Susan Danby is Professor in Early Childhood Education at Queensland University of Technology (QUT), and Program Leader of the Health, Wellbeing and Happiness program within the QUT Children and Youth Research Centre in Brisbane, Australia. Her research explores the everyday social and interactional practices of children, showing their complex and competent work as they build their social worlds with family members, peers and teachers within home and school contexts. She has published in the areas of qualitative research, helpline interaction, home and classroom interaction, early childhood pedagogy, and doctoral education. She is currently an Australian Research Council Future Fellow investigating young children’s everyday use of mobile technologies in home and school contexts.
Title of the keynote: “How do you make paper white?” Young children making connections using the Web
Very young children are engaging in complex strategies of Web searching at home and school. Using video-recordings collected from a number of ethnographic studies, I explore the experiences of preschool-aged children as they manage their knowledge worlds and their social worlds. The video-recordings show them searching, for example, for familiar places on the Web-based application Google Earth™ and initiating information searches exploring a diversity of topics, such as how to find their preschool and how to make paper white.

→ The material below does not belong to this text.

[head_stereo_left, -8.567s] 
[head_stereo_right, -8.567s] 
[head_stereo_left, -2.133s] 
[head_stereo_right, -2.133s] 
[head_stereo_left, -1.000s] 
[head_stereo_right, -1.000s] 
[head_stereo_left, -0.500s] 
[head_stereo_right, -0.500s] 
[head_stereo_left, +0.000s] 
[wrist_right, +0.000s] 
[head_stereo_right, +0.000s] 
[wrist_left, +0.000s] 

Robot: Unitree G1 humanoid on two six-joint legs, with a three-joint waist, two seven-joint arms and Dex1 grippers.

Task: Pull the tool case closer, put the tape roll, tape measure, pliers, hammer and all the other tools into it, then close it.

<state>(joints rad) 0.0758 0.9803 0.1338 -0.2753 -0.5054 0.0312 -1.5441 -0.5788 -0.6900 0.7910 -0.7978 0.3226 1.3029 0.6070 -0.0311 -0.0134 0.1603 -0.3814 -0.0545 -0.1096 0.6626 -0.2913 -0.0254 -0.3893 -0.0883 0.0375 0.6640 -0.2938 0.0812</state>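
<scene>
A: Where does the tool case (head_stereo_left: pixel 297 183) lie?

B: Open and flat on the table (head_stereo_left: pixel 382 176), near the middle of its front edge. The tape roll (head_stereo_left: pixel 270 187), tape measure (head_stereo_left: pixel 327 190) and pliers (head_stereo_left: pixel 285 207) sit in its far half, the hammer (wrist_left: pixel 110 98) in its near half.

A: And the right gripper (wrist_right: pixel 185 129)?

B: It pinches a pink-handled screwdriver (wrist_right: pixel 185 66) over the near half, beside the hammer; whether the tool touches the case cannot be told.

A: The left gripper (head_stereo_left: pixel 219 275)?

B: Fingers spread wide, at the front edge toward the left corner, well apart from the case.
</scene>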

I explore how they collaboratively negotiate these explorations. I also consider the resources they draw on as support in their search practices. Through talk around and about the Web, children gain access to local, community and global knowledge, as well as to technological understandings and practices. As well, they assemble social relationships and make sense of their social, physical and cultural worlds. What the children see and do on the digital screen shows complex, sustained and multifaceted knowledge construction and social interaction. Considering young children’s communicative competence as they connect with the Web, and with others, has implications for supporting their learning lives.